#### [Instructions for the task]
As an exercise, copy out the entries exactly as written.

Records from a data collection:
......

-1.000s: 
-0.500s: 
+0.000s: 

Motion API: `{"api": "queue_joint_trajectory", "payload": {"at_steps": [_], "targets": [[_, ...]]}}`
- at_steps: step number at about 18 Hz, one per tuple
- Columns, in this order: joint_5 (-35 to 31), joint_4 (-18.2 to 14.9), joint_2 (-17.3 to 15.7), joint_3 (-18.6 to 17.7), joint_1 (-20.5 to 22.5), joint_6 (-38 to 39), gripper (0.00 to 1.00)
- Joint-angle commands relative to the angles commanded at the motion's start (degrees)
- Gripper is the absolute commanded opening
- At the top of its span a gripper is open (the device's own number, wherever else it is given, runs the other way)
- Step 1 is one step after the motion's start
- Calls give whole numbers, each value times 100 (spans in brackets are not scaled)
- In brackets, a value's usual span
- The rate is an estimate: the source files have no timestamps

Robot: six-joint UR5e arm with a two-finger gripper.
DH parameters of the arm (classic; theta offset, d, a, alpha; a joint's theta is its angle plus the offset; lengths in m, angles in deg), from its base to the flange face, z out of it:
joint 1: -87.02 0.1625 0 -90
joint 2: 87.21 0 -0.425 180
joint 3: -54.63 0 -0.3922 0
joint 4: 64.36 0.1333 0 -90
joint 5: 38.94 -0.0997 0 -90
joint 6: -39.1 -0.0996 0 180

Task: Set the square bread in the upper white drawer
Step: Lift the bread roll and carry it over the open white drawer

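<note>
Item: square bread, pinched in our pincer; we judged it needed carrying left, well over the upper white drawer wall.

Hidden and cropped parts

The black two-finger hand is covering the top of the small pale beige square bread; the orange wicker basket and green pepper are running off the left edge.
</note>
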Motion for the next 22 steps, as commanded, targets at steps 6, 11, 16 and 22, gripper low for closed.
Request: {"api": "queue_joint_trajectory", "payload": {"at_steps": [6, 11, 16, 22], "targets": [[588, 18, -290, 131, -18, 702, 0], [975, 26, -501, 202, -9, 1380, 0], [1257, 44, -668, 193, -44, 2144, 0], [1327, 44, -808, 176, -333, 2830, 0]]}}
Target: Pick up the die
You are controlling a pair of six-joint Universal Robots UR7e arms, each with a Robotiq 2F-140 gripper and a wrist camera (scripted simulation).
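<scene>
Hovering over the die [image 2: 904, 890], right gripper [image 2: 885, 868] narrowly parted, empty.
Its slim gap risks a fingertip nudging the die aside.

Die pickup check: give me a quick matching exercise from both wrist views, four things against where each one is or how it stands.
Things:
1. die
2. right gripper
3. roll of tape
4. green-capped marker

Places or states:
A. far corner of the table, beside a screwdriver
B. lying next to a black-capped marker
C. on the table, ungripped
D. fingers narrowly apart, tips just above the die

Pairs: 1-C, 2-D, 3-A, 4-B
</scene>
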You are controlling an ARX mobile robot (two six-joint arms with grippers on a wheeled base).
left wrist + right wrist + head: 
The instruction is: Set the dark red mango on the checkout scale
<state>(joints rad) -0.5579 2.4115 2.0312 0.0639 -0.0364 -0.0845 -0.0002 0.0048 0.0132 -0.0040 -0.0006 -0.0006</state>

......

#### [Task solution]
-1.000s: 
-0.500s: 
+0.000s: 

Motion API: `{"api": "queue_joint_trajectory", "payload": {"at_steps": [_], "targets": [[_, ...]]}}`
- at_steps: step number at about 18 Hz, one per tuple
- Columns, in this order: joint_5 (-35 to 31), joint_4 (-18.2 to 14.9), joint_2 (-17.3 to 15.7), joint_3 (-18.6 to 17.7), joint_1 (-20.5 to 22.5), joint_6 (-38 to 39), gripper (0.00 to 1.00)
- Joint-angle commands relative to the angles commanded at the motion's start (degrees)
- Gripper is the absolute commanded opening
- At the top of its span a gripper is open (the device's own number, wherever else it is given, runs the other way)
- Step 1 is one step after the motion's start
- Calls give whole numbers, each value times 100 (spans in brackets are not scaled)
- In brackets, a value's usual span
- The rate is an estimate: the source files have no timestamps

Robot: six-joint UR5e arm with a two-finger gripper.
DH parameters of the arm (classic; theta offset, d, a, alpha; a joint's theta is its angle plus the offset; lengths in m, angles in deg), from its base to the flange face, z out of it:
joint 1: -87.02 0.1625 0 -90
joint 2: 87.21 0 -0.425 180
joint 3: -54.63 0 -0.3922 0
joint 4: 64.36 0.1333 0 -90
joint 5: 38.94 -0.0997 0 -90
joint 6: -39.1 -0.0996 0 180

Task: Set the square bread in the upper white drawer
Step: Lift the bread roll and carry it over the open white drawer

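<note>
Item: square bread, pinched in our pincer; we judged it needed carrying left, well over the upper white drawer wall.

Hidden and cropped parts

The black two-finger hand is covering the top of the small pale beige square bread; the orange wicker basket and green pepper are running off the left edge.
</note>
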Motion for the next 22 steps, as commanded, targets at steps 6, 11, 16 and 22, gripper low for closed.
Request: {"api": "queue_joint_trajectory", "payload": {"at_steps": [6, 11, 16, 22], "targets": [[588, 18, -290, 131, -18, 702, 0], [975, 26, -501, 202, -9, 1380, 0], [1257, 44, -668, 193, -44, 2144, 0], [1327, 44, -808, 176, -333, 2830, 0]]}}
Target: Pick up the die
You are controlling a pair of six-joint Universal Robots UR7e arms, each with a Robotiq 2F-140 gripper and a wrist camera (scripted simulation).
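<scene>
Hovering over the die [image 2: 904, 890], right gripper [image 2: 885, 868] narrowly parted, empty.
Its slim gap risks a fingertip nudging the die aside.

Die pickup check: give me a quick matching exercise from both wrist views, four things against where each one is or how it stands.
Things:
1. die
2. right gripper
3. roll of tape
4. green-capped marker

Places or states:
A. far corner of the table, beside a screwdriver
B. lying next to a black-capped marker
C. on the table, ungripped
D. fingers narrowly apart, tips just above the die

Pairs: 1-C, 2-D, 3-A, 4-B
</scene>
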You are controlling an ARX mobile robot (two six-joint arms with grippers on a wheeled base).
left wrist + right wrist + head: 
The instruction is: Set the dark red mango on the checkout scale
<state>(joints rad) -0.5579 2.4115 2.0312 0.0639 -0.0364 -0.0845 -0.0002 0.0048 0.0132 -0.0040 -0.0006 -0.0006</state>

This answer requires no further additions.